The next week, Sandra went to the garden center, looking for some fill-in perennials. Her eyes were drawn to a some heart-shaped leaves on the bench. The plants were low and spreading. They looked like common violet leaves but were smaller and more distinctive. And then, on one plant she saw a flower. It was a violet. “Perfect!” Sandra thought, and pulled up a tag to see what type of violet it was.

“Viola labradorica,” it read, “commonly known as Labrador violet or American dog violet.” More than perfect.

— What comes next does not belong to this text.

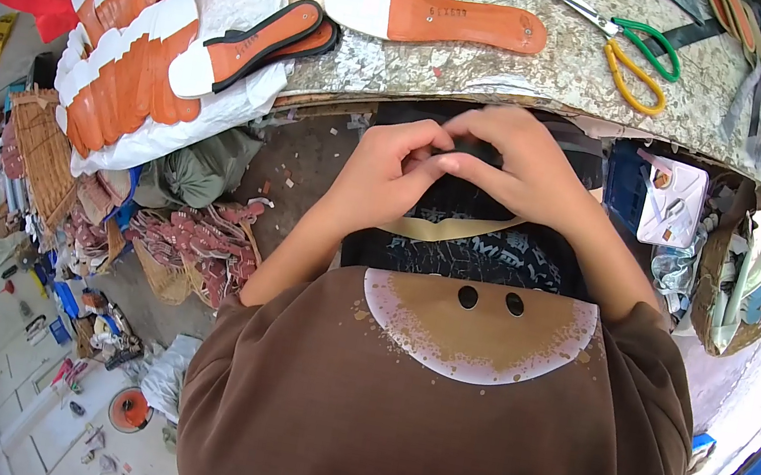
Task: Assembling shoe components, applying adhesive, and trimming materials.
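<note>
My left hand (390,171) and my right hand (527,172) meet over my lap, just off the table's near edge. The fingers of both are curled, with the fingertips close together, and the right fingers are slightly blurred. Whatever they pinch, if anything, is hidden or too small to name. Below them a tan strap (452,230) crosses a black cloth (487,260) with pale print. Nearest to the hands on the table lies a long orange-brown insole (466,24) with a white end. Left of it rests a black-edged insole (249,49), overlapping another dark-edged piece.
Scissors (624,47) with one green and one yellow handle lie on the worn tabletop (488,74). Rows of insoles (130,80) cover a white sheet at left. A white tray (674,204) and a scrap-filled basket (743,283) stand at right. Patterned cloth scraps (193,246) lie below left.
</note>
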Tool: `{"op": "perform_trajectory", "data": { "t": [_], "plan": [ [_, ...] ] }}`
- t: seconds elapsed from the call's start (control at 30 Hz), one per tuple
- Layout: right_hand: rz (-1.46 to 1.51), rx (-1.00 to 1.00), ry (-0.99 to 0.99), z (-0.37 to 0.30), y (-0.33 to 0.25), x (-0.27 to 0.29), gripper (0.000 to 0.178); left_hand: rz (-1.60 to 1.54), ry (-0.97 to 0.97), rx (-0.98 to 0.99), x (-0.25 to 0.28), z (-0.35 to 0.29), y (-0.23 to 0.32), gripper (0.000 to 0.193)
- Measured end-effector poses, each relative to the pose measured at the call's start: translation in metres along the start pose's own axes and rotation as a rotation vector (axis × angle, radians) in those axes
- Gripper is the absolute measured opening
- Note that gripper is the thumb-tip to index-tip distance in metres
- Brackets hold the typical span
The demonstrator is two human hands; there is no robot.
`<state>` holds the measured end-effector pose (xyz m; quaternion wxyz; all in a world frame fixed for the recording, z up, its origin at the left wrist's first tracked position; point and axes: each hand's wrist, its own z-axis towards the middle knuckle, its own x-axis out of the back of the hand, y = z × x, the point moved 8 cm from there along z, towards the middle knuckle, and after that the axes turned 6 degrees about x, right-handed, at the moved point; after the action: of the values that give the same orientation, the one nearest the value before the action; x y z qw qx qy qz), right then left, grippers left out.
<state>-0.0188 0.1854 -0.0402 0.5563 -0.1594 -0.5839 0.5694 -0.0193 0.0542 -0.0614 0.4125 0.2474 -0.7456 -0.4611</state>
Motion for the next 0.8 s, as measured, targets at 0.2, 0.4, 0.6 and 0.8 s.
{"op": "perform_trajectory", "data": {
  "t": [0.2,0.4,0.6,0.8],
  "plan": [
    [0.286,-0.149,-0.115,-0.017,0.024,0.032,0.032,-0.344,-0.116,0.097,-0.011,0.008,-0.002,0.014],
    [0.737,0.268,0.251,0.017,-0.002,0.118,0.040,-0.227,0.200,-0.086,0.034,0.042,0.023,0.038],
    [0.911,0.085,0.130,0.056,-0.041,0.073,0.031,0.909,0.457,-0.152,0.107,0.114,-0.008,0.047],
    [0.684,-0.309,0.083,0.070,0.016,0.051,0.022,0.788,0.500,-0.143,0.117,0.094,0.008,0.024]
  ]
}}
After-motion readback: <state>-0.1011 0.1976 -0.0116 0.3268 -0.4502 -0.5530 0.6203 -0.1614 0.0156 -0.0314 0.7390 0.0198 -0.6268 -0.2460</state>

From then on Sandra smiled every time she went into the shade garden. Her heart still ached, but the violet had spread. It was finding the small areas between other perennials and filling all empty spaces with beauty. “Just like my sweet dog,” Sandra always thought.

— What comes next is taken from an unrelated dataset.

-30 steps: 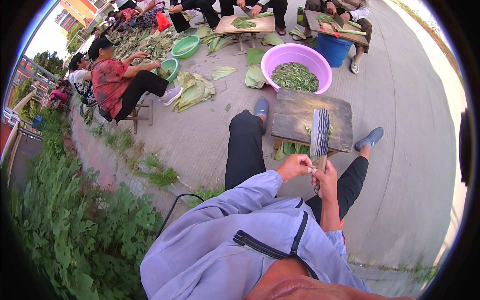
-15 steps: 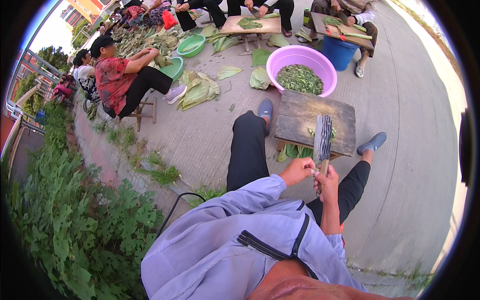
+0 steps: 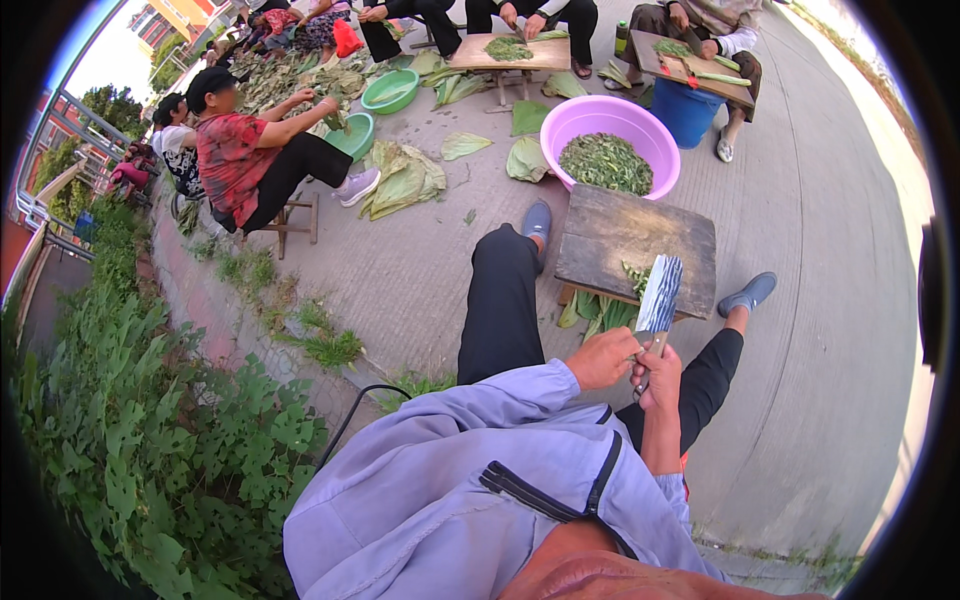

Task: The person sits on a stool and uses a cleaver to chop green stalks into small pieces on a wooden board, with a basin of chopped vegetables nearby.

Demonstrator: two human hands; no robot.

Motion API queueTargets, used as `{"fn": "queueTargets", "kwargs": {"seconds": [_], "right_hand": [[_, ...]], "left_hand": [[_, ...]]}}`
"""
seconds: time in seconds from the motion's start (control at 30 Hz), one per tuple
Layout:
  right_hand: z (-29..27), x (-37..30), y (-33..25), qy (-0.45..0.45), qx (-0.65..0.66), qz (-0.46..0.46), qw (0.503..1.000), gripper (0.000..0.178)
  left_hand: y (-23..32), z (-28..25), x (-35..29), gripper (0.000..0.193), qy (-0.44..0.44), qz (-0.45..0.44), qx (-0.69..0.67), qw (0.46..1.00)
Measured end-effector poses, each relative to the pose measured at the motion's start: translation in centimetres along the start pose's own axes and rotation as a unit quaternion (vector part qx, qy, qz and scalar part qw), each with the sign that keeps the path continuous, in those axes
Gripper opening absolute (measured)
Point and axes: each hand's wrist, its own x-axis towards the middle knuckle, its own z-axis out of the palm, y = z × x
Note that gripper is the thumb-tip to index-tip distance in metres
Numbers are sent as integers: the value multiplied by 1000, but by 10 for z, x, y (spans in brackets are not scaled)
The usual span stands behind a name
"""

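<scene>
Our right hand [image 3: 657, 382] grips a broad, pale-handled metal cleaver [image 3: 661, 293] pointing just past twelve o'clock; our left hand [image 3: 605, 360] is bunched close by its handle — whether it pinches anything we cannot tell — so we'd best keep those fingertips off the edge. Beyond, at twelve, a dark rectangular wooden board [image 3: 625, 237] bears chopped green leaves [image 3: 634, 278], then a round purple plastic tub [image 3: 610, 116] holds a heap more; toward ten sits a round green plastic basin [image 3: 352, 140], contents unclear.
</scene>
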Motion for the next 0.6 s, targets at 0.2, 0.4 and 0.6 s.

Name: Viola labradorica aka Labrador violet, alpine violet, American dog violet

Type of Plant:  Low, purple-foliage perennial violet native to eastern Canada and the United States.

Why I love this: I most plants that have a purple-cast to their foliage and this one is no exception. I love the fact that this plant self-seeds and spreads but not aggressively. It doesn’t crowd out other plants, but grows in between and around them. If you’ve got a large open area it will make a nice ground cover, but if you’ve got random spots near the hosta, ferns and foam-flower, this violet will fit into those spaces.

Unlike the more common wild violets, Viola papilionacea, I have not found that the Labrador violet invades turf or chokes out other perennials.

A Word to the Wise:  The leaves become more purple with some direct sun, so plant it in places where it gets at least an hour or two of sunlight.

This Viola labradorica is clearly happy in this location. The flowers are larger and darker than most of this species. Since these are seeded in my gardens, there’s also some natural variation between plants.

Here is a clump of the first Labrador violet I planted in Osterville. A fellow master gardener, Eleanor Seaman, gave me a piece of hers. “Plant it where it can take off and do its thing,” she said. Good advice.

I loved the way the Labrador violets played well with other plants. Here it filled in with Hosta, lady’s mantle, variegated Lunaria, Geranium cantabrigiense, and Phlox divaricata ‘Clouds of Perfume.’ In this photo the pinkish-purple Lunaria and the lavender Phlox are in bloom.